Internacional
O que Putin quer com “referendos” no leste da Ucrânia?
Áreas ocupadas pela Rússia devem ser anexadas por meio de pseudorreferendos. Processo lembra o ocorrido na Crimeia em 2014, mas há diferenças
A intenção para isso já havia sido manifestada há alguns meses, mas agora a Rússia tem urgência em anexar as áreas ocupadas no sul e leste da Ucrânia. A votação sobre a anexação está programada para ocorrer simultaneamente nas regiões de Donetsk, Lugansk, Kherson e Zaporíjia, entre 23 e 27 de setembro. Em um pronunciamento nesta quarta-feira (21/09), o presidente russo, Vladimir Putin, deu a entender que Moscou reconheceria os resultados.
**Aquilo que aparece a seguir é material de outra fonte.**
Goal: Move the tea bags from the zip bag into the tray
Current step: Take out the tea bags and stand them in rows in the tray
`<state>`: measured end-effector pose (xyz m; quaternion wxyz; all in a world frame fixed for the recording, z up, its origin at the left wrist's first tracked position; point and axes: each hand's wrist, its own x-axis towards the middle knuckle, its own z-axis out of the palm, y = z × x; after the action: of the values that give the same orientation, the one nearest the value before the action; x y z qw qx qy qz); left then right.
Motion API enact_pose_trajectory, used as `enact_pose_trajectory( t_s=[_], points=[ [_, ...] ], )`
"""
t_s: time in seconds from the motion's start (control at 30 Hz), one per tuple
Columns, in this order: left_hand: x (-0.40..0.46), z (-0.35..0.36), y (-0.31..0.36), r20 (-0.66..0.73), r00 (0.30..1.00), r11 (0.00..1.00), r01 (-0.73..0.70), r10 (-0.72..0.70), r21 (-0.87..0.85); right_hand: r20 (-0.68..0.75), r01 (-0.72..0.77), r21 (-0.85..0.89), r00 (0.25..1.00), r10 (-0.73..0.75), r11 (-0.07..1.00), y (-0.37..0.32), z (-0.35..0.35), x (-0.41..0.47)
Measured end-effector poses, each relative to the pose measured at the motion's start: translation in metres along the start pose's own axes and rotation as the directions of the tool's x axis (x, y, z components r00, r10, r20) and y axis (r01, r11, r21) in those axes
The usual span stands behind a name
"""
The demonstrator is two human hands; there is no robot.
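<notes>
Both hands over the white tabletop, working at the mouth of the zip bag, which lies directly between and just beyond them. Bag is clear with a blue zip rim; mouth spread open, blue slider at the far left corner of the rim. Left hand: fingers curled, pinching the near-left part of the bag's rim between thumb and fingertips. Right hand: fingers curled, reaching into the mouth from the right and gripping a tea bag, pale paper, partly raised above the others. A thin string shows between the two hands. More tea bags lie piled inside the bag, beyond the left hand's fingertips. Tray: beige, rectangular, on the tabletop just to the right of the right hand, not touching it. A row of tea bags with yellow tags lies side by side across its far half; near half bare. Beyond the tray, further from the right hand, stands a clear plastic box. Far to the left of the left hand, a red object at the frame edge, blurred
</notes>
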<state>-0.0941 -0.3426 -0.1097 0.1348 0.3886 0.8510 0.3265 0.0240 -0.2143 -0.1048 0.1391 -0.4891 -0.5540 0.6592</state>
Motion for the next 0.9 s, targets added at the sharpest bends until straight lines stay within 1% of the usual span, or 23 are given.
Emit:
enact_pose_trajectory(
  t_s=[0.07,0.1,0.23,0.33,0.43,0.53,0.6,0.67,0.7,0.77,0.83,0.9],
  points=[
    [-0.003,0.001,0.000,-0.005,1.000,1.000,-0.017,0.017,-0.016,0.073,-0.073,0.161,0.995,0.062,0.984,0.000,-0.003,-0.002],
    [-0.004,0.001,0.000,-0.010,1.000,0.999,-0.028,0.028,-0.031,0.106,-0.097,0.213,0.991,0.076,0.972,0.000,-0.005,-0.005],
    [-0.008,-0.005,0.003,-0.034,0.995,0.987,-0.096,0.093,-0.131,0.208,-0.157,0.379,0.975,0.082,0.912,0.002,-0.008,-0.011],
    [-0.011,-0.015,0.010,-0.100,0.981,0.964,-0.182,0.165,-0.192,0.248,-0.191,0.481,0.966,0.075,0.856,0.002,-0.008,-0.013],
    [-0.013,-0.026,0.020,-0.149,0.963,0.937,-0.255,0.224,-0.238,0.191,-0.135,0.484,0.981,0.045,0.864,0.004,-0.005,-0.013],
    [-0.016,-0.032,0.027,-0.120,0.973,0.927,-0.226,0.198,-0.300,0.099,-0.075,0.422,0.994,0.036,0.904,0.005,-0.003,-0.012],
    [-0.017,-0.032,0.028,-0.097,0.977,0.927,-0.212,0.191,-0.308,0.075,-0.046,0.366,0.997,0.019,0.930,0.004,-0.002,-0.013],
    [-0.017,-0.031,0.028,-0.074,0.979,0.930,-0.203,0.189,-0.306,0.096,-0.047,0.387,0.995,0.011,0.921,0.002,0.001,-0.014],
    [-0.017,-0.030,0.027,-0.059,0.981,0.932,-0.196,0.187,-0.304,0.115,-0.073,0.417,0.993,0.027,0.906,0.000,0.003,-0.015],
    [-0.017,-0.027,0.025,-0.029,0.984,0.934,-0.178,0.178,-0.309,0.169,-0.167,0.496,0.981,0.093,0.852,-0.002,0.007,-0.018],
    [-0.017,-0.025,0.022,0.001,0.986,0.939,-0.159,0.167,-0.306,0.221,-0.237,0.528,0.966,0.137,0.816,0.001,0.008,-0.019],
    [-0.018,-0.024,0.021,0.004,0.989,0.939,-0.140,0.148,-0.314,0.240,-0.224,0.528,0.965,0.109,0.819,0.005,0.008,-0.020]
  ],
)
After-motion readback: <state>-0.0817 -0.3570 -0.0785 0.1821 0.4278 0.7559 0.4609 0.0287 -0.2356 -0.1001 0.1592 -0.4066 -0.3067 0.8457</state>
Assim como ocorreu em relação à anexação da Crimeia em 2014, a Rússia atribui grande importância a parecer imparcial. Foram os políticos ucranianos locais nomeados e apoiados militarmente por Moscou que anunciaram os chamados “referendos”.
Assim como no caso da Crimeia, há oito anos, a votação foi antecipada. Antes se falava em 4 de novembro como data possível.
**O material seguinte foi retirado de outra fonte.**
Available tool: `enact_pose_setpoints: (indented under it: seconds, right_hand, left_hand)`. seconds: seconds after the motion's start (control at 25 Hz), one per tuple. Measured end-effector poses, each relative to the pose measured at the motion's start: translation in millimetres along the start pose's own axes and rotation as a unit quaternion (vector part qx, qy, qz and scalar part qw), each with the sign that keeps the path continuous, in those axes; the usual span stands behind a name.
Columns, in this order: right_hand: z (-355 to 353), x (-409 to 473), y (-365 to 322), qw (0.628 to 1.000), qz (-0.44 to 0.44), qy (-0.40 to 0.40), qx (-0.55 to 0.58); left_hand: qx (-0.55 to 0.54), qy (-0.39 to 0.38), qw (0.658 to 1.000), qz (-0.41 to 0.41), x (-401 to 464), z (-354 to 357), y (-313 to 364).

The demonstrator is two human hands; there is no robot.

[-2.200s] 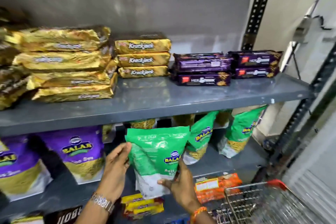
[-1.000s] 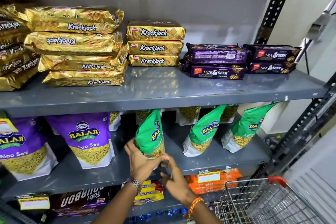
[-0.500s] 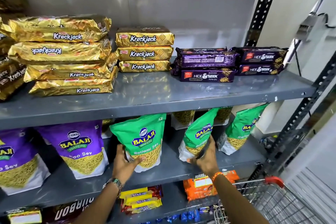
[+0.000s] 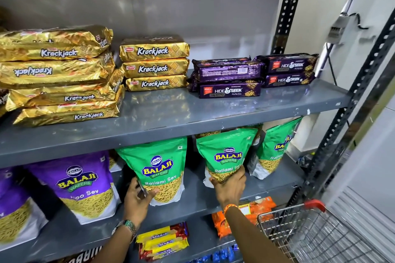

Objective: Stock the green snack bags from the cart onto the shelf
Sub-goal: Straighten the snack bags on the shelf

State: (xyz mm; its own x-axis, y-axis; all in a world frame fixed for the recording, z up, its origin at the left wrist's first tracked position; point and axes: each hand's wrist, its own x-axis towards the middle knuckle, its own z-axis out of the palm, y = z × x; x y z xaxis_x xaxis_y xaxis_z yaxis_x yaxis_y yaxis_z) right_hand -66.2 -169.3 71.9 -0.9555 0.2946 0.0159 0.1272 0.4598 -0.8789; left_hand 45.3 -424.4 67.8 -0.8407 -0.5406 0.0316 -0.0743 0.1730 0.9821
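**Stocking well advanced; facing-up in hand**

The grey metal shelf on the middle tier carried three green Balaji Ratlami Sev snack bags, all standing upright in a row to the right of the purple Balaji Aloo Sev bags. The wire shopping cart with red handle showed no green bags in the visible part of its basket; the remainder lay out of frame. In my judgement, little remained beyond straightening. The left hand gripped the lower edge of the left green bag. The right hand clasped the base of the middle green bag. The right green bag stood untouched, angled sideways.
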Motion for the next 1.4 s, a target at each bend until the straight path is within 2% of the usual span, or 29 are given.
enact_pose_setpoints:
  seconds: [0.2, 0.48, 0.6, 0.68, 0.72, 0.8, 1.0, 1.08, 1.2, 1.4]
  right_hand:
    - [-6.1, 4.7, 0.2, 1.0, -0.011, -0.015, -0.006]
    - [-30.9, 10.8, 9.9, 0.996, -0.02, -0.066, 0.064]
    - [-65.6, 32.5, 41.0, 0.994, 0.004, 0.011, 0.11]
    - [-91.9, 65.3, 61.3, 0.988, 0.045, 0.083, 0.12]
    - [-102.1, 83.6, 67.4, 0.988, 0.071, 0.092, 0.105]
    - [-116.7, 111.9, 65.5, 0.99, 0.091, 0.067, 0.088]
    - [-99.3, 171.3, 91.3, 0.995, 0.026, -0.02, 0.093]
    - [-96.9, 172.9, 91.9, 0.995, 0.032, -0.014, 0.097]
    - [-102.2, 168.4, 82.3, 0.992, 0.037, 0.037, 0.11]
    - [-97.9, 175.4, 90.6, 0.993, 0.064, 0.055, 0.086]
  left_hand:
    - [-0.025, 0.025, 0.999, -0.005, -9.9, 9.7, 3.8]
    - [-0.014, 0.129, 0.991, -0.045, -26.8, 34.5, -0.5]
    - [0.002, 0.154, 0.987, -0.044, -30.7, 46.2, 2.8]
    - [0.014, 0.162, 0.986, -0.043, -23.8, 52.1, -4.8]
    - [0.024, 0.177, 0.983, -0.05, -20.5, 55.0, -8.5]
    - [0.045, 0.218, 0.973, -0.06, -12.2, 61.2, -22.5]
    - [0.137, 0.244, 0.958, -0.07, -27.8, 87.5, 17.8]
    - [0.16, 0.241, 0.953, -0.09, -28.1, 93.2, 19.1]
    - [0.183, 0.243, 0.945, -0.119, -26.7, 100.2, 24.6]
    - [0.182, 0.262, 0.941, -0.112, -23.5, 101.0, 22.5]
Referendos regionais são proibidos na Ucrânia. Não haverá monitoramento independente da votação – assim como não houve na Crimeia.
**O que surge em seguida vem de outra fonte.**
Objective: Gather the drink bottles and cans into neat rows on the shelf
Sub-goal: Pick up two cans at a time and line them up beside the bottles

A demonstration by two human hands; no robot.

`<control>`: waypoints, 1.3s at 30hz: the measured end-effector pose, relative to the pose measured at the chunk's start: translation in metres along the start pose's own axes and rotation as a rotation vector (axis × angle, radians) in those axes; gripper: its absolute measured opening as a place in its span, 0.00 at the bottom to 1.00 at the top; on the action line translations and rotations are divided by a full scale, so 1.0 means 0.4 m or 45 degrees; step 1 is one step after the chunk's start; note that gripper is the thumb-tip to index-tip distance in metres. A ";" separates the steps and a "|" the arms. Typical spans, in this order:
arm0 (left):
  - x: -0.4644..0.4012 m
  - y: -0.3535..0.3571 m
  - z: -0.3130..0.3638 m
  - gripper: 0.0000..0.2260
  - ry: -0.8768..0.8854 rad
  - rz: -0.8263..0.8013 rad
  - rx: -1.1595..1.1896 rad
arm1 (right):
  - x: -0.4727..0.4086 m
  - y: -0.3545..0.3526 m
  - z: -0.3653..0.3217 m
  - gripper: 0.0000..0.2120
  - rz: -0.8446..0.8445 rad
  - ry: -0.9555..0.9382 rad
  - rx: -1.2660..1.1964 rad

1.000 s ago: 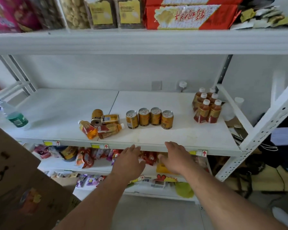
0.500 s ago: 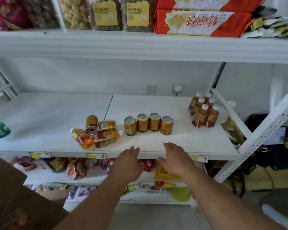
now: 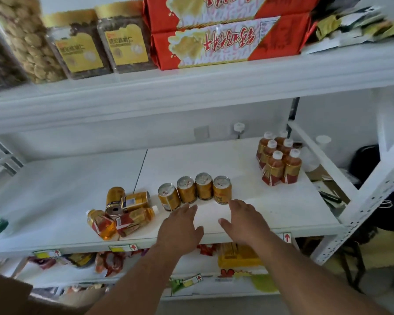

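Toppled bottles [image 3: 121, 220] and cans [image 3: 127, 198] lie left on the shelf [image 3: 55, 189]. Both hands have moved in from the shelf edge: left hand [image 3: 180, 228] released, right hand [image 3: 246, 220] released, closing on the four upright cans [image 3: 195, 189] to straighten that row.

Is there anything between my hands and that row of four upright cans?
Nothing visible. The left hand and right hand reach over bare shelf, fingertips just short of the row of four cans. The toppled cans and bottles lie off left.
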State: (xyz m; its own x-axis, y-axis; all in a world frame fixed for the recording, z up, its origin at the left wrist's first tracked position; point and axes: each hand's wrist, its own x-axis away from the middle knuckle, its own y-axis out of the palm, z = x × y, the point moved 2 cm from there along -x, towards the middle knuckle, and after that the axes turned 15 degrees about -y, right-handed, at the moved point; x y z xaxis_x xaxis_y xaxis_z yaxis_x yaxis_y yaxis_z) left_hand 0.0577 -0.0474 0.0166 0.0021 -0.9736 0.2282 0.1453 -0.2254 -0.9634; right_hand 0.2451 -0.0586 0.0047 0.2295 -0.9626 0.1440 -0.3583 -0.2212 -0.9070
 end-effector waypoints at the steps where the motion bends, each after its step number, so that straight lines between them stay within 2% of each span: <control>1: -0.011 -0.003 0.008 0.31 0.010 0.009 -0.007 | -0.006 0.000 0.007 0.33 0.002 0.004 -0.010; 10: -0.169 -0.049 0.058 0.30 0.103 0.093 0.045 | -0.102 -0.004 0.069 0.34 0.096 0.104 -0.136; 14: -0.255 -0.072 0.072 0.27 0.117 0.068 0.098 | -0.155 -0.015 0.091 0.30 0.186 0.174 -0.229; 20: -0.359 -0.043 0.071 0.39 0.184 0.032 0.067 | -0.228 0.028 0.138 0.39 0.247 0.221 -0.290; 26: -0.418 -0.035 0.077 0.40 0.287 0.118 0.008 | -0.278 0.042 0.156 0.40 0.267 0.211 -0.368; 29: -0.444 -0.026 0.079 0.41 0.270 0.054 -0.028 | -0.284 0.017 0.139 0.44 0.261 0.196 -0.412; 31: -0.458 -0.021 0.082 0.39 0.255 0.002 -0.053 | -0.288 0.010 0.133 0.42 0.256 0.180 -0.444; 35: -0.473 -0.020 0.091 0.29 0.227 -0.049 -0.029 | -0.298 0.013 0.139 0.30 0.247 0.121 -0.508; 39: -0.485 -0.019 0.087 0.26 0.204 -0.097 0.029 | -0.299 0.015 0.145 0.30 0.255 0.097 -0.551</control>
State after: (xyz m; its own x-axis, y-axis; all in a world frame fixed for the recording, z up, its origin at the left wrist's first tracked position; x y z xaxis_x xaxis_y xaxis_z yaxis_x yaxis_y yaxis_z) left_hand 0.0907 0.1444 -0.0153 -0.1671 -0.9474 0.2729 0.1611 -0.2993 -0.9405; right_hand 0.2679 0.0643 -0.0408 0.0565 -0.9981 0.0263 -0.7363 -0.0595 -0.6740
Votação com escolta policial
Apesar dos paralelos, as diferenças em relação à votação na Crimeira predominam. Donetsk e Lugansk são repúblicas separatistas que estão efetivamente sob controle russo desde 2014 e foram reconhecidas como Estados independentes por Putin pouco antes da invasão da Ucrânia em fevereiro. As regiões de Kherson e Zaporíjia, por outro lado, foram ocupadas quase total ou parcialmente pela Rússia somente após a invasão.
Os combates prosseguem em todas as quatro regiões até hoje. Um pseudorreferendo também foi planejado nas áreas a leste de Kharkiv que estavam ocupadas até alguns dias atrás. A bem-sucedida contraofensiva ucraniana foi aparentemente capaz de evitar isso.
Segundo a mídia russa, haverá diferenças regionais entre os “referendos”. Em Donetsk e Lugansk, a cédula tem apenas uma pergunta: Ingresso na Federação Russa − “sim” ou “não”. Em Kherson e Zaporíjia, são três perguntas que só podem ser respondidas em conjunto com “sim” ou “não”: deixar a Ucrânia, fundar um Estado independente e ingressar na Rússia. A votação também está ocorrendo na própria Rússia, para onde centenas de milhares de ucranianosfugiram desde 2014. No entanto, a maioria, vários milhões, fugiu para as regiões da Ucrânia controladas por Kiev.
Não há previsão de votação eletrônica. Na região de Zaporíjia, por exemplo, equipes eleitorais móveis com escolta policial devem fazer visitas domiciliares, disse o chefe da administração Yevgeny Balizki, nomeado pela Rússia, em entrevista à emissora estatal russa Rossiya-24 na terça-feira.
Objetivos da Rússia nos pseudorreferendos
Depois que a união tiver sido formalizada, os combatentes de Donetsk e Lugansk deverão ser incluídos no Exército russo. Mas para Kherson e Zaporíjia os planos de Moscou são diferentes: lá serão recrutados voluntários.
A anexação das novas áreas daria à Rússia a oportunidade de usar “todas as suas forças para autodefesa”, escreveu o ex-presidente Dmitri Medvedev em seu canal no Telegram. Muitos observadores interpretaram isso como uma ameaça de emprego de armas nucleares. No entanto, um ataque ucraniano a um aeroporto militar russo na Crimeia há algumas semanas não resultou em uma reação imediata da Rússia.
O cientista político russo Dmitri Oreshkin disse à DW que o plano original da Rússia, de uma votação aparentemente ordenada, foi descartado. Esta votação “durante a guerra, quando quase metade da população fugiu”, não deve ser levada a sério.
Enquete no Donbass em 2019
Não há informações confiáveis sobre o clima atual nas áreas ocupadas pelos russos na Ucrânia.
Em uma pesquisa encomendada pelo Centro Berlinense de Estudos Internacionais e do Leste Europeu (ZOiS) em 2019, menos da metade dos moradores das áreas separatistas de Donetsk e Lugansk se manifestaram a favor da anexação à Rússia – um total de cerca de 45%. Muitos dos defensores apoiam um status de autonomia − cerca de 27%. Na época, 54% das pessoas questionadas nessas duas regiões defendiam o retorno à Ucrânia.